▶ Exercise: Write out exactly the lines of the entries below, from the first through the line containing "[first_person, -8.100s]", and nothing beyond them.

[Data items]
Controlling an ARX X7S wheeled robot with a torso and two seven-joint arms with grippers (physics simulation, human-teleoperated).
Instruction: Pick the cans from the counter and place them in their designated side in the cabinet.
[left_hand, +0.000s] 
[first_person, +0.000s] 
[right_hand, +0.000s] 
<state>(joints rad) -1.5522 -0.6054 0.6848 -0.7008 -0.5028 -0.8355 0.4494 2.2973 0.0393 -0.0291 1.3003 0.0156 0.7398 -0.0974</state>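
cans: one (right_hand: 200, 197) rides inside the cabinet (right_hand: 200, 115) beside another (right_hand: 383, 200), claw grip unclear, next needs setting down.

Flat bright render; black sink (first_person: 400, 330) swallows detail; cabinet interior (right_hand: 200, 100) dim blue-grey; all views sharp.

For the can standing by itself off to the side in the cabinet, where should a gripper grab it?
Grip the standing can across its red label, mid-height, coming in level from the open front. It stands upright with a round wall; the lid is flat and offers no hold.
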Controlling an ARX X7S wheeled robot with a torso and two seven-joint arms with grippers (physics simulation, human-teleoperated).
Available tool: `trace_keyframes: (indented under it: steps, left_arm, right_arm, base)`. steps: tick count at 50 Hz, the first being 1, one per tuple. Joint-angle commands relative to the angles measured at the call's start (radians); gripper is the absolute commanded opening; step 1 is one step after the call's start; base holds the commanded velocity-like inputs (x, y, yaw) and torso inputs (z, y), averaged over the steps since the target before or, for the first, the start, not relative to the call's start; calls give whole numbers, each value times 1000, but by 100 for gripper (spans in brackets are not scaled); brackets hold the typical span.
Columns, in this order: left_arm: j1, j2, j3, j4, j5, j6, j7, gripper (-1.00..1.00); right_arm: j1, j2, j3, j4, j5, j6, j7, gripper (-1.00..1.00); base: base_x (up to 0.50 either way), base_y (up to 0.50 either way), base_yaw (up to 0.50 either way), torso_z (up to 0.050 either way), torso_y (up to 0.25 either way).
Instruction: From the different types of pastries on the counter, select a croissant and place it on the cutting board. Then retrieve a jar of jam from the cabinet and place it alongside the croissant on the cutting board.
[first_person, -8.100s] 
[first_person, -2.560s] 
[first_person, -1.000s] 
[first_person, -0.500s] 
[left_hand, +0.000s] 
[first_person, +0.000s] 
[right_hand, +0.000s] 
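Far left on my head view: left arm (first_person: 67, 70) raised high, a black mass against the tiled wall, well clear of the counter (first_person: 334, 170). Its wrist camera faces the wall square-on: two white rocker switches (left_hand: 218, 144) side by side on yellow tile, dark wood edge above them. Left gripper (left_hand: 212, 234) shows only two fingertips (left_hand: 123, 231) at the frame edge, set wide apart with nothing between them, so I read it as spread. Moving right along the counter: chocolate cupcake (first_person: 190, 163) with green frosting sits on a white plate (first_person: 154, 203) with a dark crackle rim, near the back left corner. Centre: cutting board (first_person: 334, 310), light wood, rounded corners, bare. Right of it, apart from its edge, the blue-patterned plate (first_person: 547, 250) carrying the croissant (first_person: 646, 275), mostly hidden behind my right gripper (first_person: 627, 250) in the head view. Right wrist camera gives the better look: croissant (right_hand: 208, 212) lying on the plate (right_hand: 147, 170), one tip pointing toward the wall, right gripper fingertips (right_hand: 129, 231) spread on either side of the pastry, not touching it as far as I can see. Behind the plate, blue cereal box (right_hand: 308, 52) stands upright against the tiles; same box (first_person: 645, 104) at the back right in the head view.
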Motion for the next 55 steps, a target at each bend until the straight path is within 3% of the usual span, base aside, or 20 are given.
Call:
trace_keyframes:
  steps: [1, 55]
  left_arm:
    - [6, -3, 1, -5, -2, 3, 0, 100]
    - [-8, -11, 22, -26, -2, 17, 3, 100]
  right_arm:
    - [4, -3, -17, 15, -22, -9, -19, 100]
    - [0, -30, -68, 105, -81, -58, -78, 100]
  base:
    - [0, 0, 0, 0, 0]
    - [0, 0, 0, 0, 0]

▶ Answer area:
Controlling an ARX X7S wheeled robot with a torso and two seven-joint arms with grippers (physics simulation, human-teleoperated).
Instruction: Pick the cans from the counter and place them in their designated side in the cabinet.
[left_hand, +0.000s] 
[first_person, +0.000s] 
[right_hand, +0.000s] 
<state>(joints rad) -1.5522 -0.6054 0.6848 -0.7008 -0.5028 -0.8355 0.4494 2.2973 0.0393 -0.0291 1.3003 0.0156 0.7398 -0.0974</state>
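cans: one (right_hand: 200, 197) rides inside the cabinet (right_hand: 200, 115) beside another (right_hand: 383, 200), claw grip unclear, next needs setting down.

Flat bright render; black sink (first_person: 400, 330) swallows detail; cabinet interior (right_hand: 200, 100) dim blue-grey; all views sharp.

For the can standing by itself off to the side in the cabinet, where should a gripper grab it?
Grip the standing can across its red label, mid-height, coming in level from the open front. It stands upright with a round wall; the lid is flat and offers no hold.
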Controlling an ARX X7S wheeled robot with a torso and two seven-joint arms with grippers (physics simulation, human-teleoperated).
Available tool: `trace_keyframes: (indented under it: steps, left_arm, right_arm, base)`. steps: tick count at 50 Hz, the first being 1, one per tuple. Joint-angle commands relative to the angles measured at the call's start (radians); gripper is the absolute commanded opening; step 1 is one step after the call's start; base holds the commanded velocity-like inputs (x, y, yaw) and torso inputs (z, y), averaged over the steps since the target before or, for the first, the start, not relative to the call's start; calls give whole numbers, each value times 1000, but by 100 for gripper (spans in brackets are not scaled); brackets hold the typical span.
Columns, in this order: left_arm: j1, j2, j3, j4, j5, j6, j7, gripper (-1.00..1.00); right_arm: j1, j2, j3, j4, j5, j6, j7, gripper (-1.00..1.00); base: base_x (up to 0.50 either way), base_y (up to 0.50 either way), base_yaw (up to 0.50 either way), torso_z (up to 0.050 either way), torso_y (up to 0.25 either way).
Instruction: From the different types of pastries on the counter, select a croissant and place it on the cutting board. Then retrieve a jar of jam from the cabinet and place it alongside the croissant on the cutting board.
[first_person, -8.100s] 

This output has come to an end.